Exercise details: Among the lines below, copy exactly those from the one with "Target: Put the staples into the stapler" through the one with "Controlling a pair", counting both ends.

══ Exercise inputs ══

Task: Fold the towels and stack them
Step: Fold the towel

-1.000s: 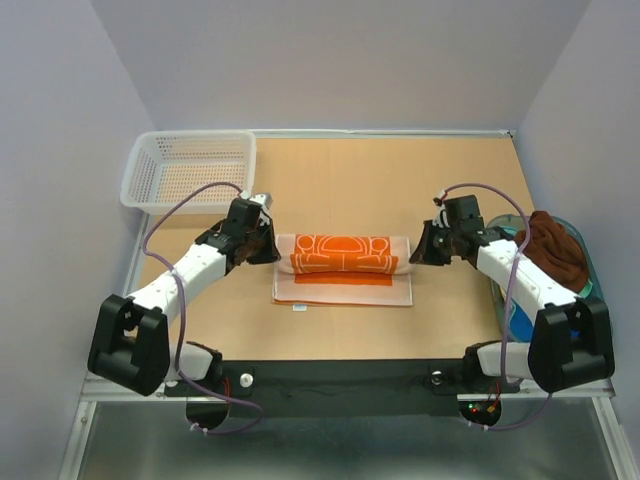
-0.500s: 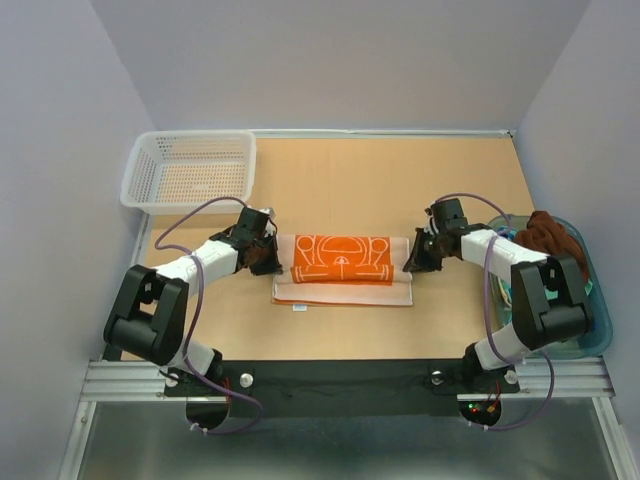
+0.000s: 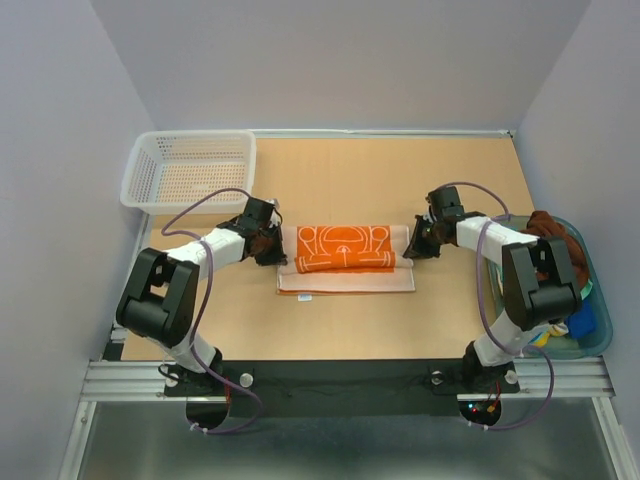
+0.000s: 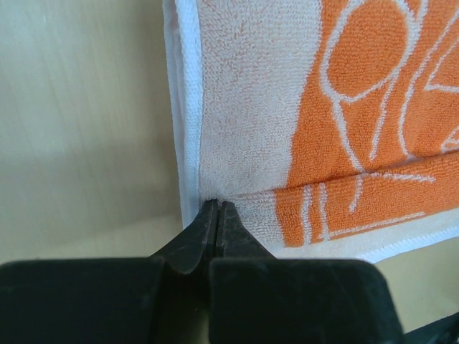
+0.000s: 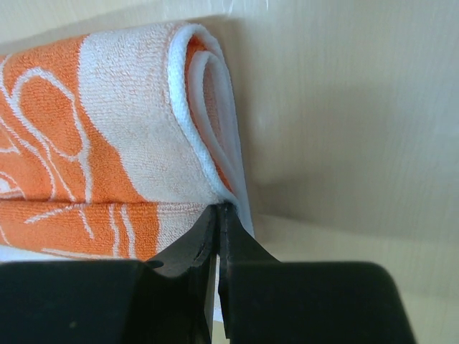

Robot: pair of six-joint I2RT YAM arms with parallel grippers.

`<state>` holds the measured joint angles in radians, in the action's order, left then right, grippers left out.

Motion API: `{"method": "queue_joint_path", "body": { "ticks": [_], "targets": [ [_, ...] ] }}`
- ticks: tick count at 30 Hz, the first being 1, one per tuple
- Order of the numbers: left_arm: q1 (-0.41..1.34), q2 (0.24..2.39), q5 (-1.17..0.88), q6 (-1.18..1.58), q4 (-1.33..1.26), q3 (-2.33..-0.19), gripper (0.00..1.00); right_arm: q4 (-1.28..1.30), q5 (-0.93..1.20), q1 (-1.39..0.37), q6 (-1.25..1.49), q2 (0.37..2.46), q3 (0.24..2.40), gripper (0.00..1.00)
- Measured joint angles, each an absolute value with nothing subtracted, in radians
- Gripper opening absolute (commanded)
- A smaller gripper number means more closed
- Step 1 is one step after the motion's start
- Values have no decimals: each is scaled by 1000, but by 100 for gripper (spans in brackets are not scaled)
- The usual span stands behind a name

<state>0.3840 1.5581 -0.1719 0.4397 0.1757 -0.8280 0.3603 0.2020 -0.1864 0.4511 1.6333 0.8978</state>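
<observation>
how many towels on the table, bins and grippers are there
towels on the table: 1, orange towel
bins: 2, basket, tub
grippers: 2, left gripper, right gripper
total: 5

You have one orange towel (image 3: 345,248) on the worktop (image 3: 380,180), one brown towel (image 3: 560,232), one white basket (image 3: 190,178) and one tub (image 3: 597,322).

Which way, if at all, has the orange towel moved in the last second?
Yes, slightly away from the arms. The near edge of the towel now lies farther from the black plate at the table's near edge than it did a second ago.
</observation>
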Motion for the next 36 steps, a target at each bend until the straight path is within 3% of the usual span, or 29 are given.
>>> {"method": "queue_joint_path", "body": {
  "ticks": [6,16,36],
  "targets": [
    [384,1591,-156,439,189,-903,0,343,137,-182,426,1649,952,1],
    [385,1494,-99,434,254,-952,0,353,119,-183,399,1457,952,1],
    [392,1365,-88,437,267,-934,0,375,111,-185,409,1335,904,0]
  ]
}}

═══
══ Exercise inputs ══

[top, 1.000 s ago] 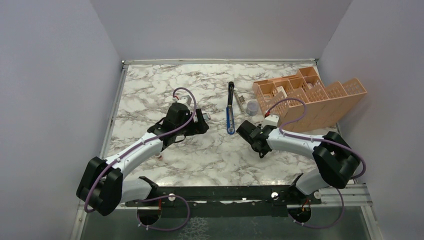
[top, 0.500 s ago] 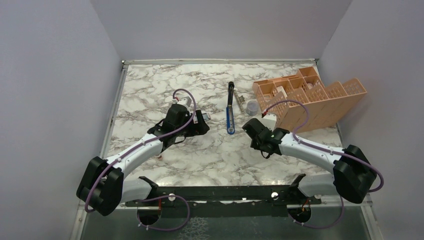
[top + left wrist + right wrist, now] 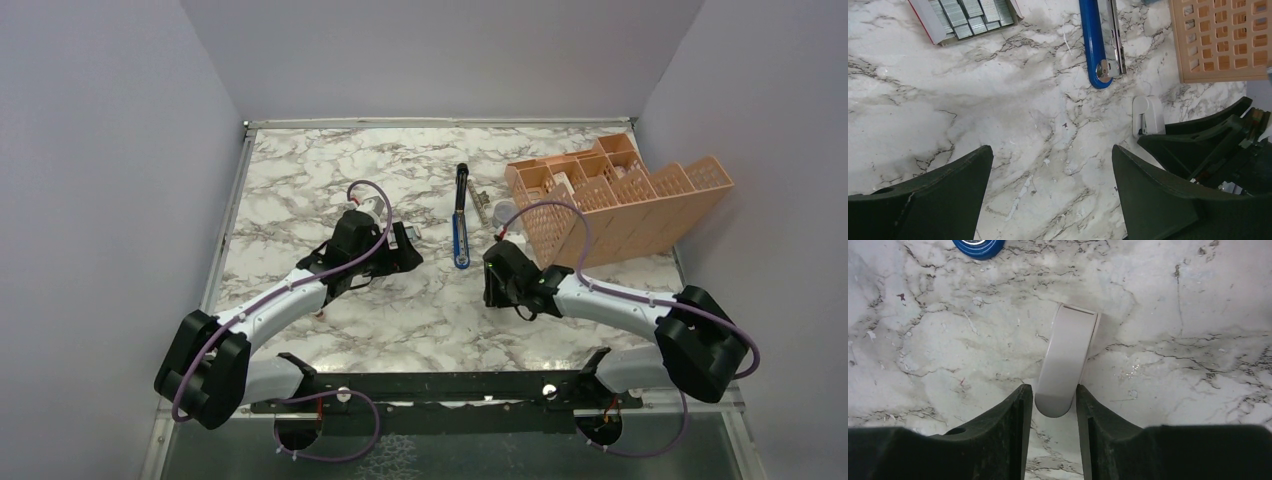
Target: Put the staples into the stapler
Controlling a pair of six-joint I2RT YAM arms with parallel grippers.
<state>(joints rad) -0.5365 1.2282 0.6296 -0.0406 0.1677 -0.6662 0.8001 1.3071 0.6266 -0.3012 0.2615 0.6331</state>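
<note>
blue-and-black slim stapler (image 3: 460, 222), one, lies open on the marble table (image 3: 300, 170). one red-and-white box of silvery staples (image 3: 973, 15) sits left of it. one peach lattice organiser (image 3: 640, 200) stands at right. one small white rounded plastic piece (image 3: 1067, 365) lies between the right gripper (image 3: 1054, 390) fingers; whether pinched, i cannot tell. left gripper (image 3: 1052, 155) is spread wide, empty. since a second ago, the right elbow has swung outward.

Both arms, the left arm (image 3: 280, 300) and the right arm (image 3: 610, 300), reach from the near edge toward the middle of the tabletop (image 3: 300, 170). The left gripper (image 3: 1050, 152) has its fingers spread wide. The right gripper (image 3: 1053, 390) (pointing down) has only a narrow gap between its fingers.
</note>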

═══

Task response:
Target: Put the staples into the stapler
Controlling a pair of six-joint I2RT YAM arms with parallel grippers.

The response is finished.